> **Work item**: Copy the line containing "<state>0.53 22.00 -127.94", then all lines after it up to and including the final line of the material, exactly and without additions.

════════

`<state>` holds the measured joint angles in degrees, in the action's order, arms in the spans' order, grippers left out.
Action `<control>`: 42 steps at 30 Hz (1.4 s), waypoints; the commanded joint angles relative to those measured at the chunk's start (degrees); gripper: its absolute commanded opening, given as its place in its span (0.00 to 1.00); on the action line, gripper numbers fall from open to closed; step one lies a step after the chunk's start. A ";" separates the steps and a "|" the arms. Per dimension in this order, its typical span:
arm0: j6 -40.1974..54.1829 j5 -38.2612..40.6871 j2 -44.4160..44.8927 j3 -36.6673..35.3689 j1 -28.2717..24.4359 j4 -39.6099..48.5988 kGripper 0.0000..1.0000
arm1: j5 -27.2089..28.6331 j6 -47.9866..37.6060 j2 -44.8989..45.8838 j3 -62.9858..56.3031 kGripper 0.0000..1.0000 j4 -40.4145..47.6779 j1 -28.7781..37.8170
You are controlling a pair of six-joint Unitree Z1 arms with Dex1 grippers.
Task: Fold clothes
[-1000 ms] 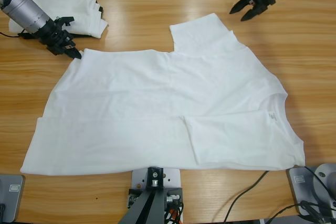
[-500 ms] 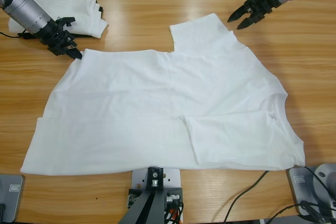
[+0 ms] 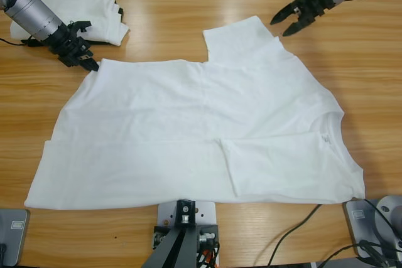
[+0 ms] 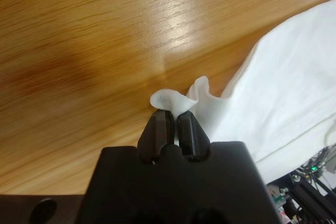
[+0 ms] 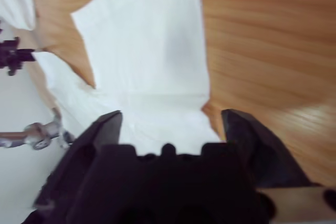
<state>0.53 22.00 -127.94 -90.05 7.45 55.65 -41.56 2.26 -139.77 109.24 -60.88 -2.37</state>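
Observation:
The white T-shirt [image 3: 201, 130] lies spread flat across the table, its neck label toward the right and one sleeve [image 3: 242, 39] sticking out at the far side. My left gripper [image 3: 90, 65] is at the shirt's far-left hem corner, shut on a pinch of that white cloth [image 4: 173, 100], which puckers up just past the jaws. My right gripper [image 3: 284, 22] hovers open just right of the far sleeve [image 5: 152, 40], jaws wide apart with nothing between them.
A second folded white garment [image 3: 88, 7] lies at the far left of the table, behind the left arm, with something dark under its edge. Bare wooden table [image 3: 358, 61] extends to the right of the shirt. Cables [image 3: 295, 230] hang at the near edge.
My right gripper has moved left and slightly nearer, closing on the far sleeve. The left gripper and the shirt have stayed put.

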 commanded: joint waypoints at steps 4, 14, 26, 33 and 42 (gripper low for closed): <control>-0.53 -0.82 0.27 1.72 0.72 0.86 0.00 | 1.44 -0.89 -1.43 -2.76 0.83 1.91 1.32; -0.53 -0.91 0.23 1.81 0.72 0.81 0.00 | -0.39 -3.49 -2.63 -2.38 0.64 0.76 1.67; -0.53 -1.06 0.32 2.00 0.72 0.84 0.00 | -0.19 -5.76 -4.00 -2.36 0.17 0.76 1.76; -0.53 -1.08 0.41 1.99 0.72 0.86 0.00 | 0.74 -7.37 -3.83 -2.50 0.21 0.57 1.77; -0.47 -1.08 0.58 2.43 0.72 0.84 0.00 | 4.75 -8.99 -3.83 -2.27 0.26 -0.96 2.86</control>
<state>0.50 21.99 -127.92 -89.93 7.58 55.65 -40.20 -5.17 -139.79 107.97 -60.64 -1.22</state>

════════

> **Solution**:
<state>0.53 22.00 -127.94 -90.05 7.45 55.65 -41.56 2.26 -139.77 109.24 -60.88 -2.37</state>
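Observation:
The white T-shirt [image 3: 201, 130] lies spread flat across the table, its neck label toward the right and one sleeve [image 3: 242, 39] sticking out at the far side. My left gripper [image 3: 90, 65] is at the shirt's far-left hem corner, shut on a pinch of that white cloth [image 4: 173, 100], which puckers up just past the jaws. My right gripper [image 3: 284, 22] hovers open just right of the far sleeve [image 5: 152, 40], jaws wide apart with nothing between them.
A second folded white garment [image 3: 88, 7] lies at the far left of the table, behind the left arm, with something dark under its edge. Bare wooden table [image 3: 358, 61] extends to the right of the shirt. Cables [image 3: 295, 230] hang at the near edge.
My right gripper has moved left and slightly nearer, closing on the far sleeve. The left gripper and the shirt have stayed put.
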
 commanded: joint waypoints at steps 4, 14, 26, 33 and 42 (gripper low for closed): <control>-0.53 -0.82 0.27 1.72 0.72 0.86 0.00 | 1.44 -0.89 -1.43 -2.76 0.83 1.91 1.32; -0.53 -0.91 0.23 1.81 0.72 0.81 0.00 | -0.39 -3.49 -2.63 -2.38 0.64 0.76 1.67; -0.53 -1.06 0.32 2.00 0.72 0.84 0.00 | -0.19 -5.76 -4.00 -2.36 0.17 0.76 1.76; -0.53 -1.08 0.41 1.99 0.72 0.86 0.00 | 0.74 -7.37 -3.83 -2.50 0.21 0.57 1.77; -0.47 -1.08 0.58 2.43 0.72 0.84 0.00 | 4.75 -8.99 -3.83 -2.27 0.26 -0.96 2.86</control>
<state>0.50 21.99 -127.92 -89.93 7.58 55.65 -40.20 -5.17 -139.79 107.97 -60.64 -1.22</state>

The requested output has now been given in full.